In a nutshell, it’s a sophisticated algorithm that feeds the insights of labor management specialists who use their own knowledge and make educated “reads.”
The current situation invites the question: how can you accomplish that with such a large gap in typical information? Is there any value in information gathered during non-covid periods?
We must start by examining historical patterns, both pre- and mid-pandemic, and determining what is important to now and future. It’s about figuring out what motivates your consumers to purchase and engage the way they do.
It entails gaining a better understanding of your industrial sector and company strategy in order to spot subtle patterns and indications.
Stay closer than ever with your workforce team, whether it’s an outsourced partner or your own internal team, throughout the forecasting process over the following 12 months, is our advice. Collaboratively parse the data and add your own business predictions to the forecast for the next months.
Are you able to access and use relevant data inputs over the last 18 months? In consumer retail, for example, you’ll have a good idea of the percentage of orders that need to be contacted.
Has that proportion become bigger or lower over the last year and a half, or has it stayed the same as it has in the past? When you combine that information with your sales team’s quarterly predictions (which include various possibilities based on the fourth wave’s possible effects), you’ve got a solid basis for your forecast.
For example, our supermarket eComm customer can’t look back at business circumstances in 2019 since their underlying company has undergone a significant and long-term shift. Consider the relatively steady business climate of 2019: our customer made 10,000 deliveries each day, with X% of orders resulting in a contact.

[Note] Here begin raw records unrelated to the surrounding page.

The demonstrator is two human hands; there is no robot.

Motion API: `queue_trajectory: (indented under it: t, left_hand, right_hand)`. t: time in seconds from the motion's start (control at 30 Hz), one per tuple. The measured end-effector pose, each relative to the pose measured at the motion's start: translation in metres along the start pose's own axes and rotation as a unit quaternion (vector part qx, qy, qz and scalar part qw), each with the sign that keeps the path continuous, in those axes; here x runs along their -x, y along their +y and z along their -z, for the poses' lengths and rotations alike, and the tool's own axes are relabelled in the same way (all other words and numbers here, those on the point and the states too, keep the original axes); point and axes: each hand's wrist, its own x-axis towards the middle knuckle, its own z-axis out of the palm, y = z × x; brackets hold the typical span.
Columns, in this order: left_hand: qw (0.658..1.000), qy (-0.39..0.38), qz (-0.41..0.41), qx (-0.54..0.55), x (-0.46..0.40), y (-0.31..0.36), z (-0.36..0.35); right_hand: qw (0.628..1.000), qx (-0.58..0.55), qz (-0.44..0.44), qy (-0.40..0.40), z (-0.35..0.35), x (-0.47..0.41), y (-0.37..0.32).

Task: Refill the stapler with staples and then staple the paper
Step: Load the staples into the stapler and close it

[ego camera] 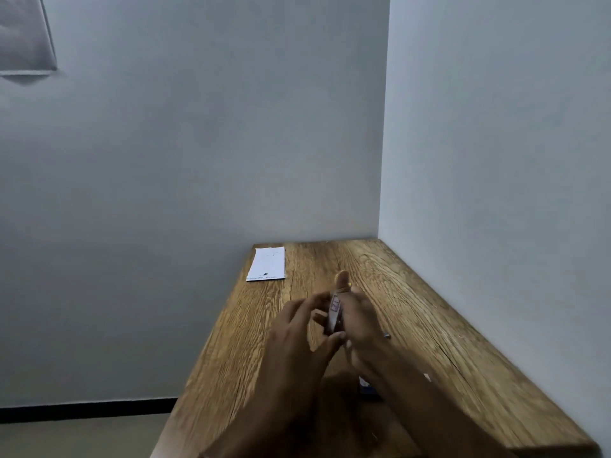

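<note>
We note a grey cloth-like sheet (24,34) hanging on the wall at far left, top corner. Below it a dark skirting strip (86,412) runs along the floor.

The wooden table (446,328) sits in the corner, its far and right edges against the two walls. At its far left corner lies the paper (267,264), flat, white, with small print along its near edge, well apart from both hands.

Left hand (294,328): raised over the middle of the table, fingers curled narrow, fingertips meeting a small pale box (334,312). Blur prevents us from reading its label; it may be the staple box, but we cannot tell.

Right hand (358,320): just beside the left, thumb pointing up, closed on the same box from the right side. Both hands grip it together.

A small metal tip (386,336) shows past the right hand on the table; mostly hidden, unidentified. Under the right forearm, a dark and white thing (366,385) lies on the table, largely covered by the arm. We cannot pick out the stapler with certainty.
</note>
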Motion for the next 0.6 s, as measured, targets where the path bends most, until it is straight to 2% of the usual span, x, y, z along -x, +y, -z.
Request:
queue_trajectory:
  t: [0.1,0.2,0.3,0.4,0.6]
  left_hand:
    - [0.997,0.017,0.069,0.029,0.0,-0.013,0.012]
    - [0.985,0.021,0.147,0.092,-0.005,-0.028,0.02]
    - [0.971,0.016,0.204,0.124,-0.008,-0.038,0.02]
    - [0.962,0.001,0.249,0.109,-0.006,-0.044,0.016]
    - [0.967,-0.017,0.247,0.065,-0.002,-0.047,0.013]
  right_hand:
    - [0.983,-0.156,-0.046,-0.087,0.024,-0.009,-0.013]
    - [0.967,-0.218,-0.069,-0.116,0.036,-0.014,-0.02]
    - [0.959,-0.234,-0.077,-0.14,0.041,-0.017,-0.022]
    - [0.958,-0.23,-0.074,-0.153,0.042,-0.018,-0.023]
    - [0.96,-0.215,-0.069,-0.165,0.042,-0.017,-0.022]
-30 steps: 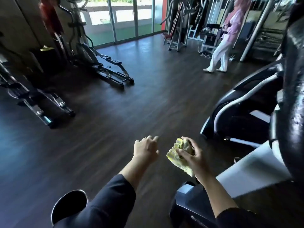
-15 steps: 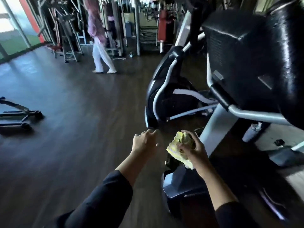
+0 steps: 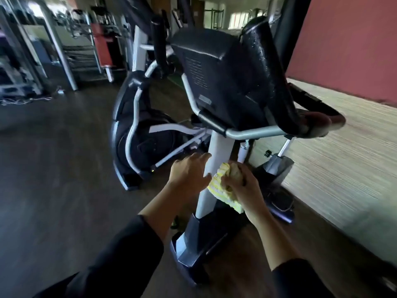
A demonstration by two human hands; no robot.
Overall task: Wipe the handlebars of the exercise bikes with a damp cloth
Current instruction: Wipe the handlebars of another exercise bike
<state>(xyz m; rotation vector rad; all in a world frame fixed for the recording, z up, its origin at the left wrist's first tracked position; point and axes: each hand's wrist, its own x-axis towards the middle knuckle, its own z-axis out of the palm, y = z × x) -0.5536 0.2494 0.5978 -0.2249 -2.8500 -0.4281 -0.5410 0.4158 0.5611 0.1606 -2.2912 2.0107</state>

Today, daily deliveries exceed 15K in the second half of 2021, and we have a new baseline of orders: contacts. As a result, we look at order drivers based on recent history and then apply that information to the new business base.
In a nutshell, every company has valuable data that they are working to operationalize. Your workforce team can take that operational information and build out from known patterns if they are completely engaged in your company and fully looped into that operational strategy (e.g., percent of orders driving contact). That is, we overlay a derivative prediction with new business realities based on business reality (rather than a forecast based only on previous experience).
Finally, forecasting is critical to a successful customer service program because it provides a starting point for workforce management to develop effective staffing plans to meet service level promises that are consistent with your customer experience. Every effective customer support encounter starts with easy access to a fast, efficient, and accurate response.
And corporate executives want to keep their profit margins as high as possible. Workforce management attempts to strike a balance between these goals, which is made possible by accurate predictions.
Forecasters and workforce managers will simply have to adopt an agile mindset, recognizing that things are constantly changing and consumers are still adjusting to their new normal.
Thanks to Mahipal Nehra at Business 2 Community whose reporting provided the original basis for this story.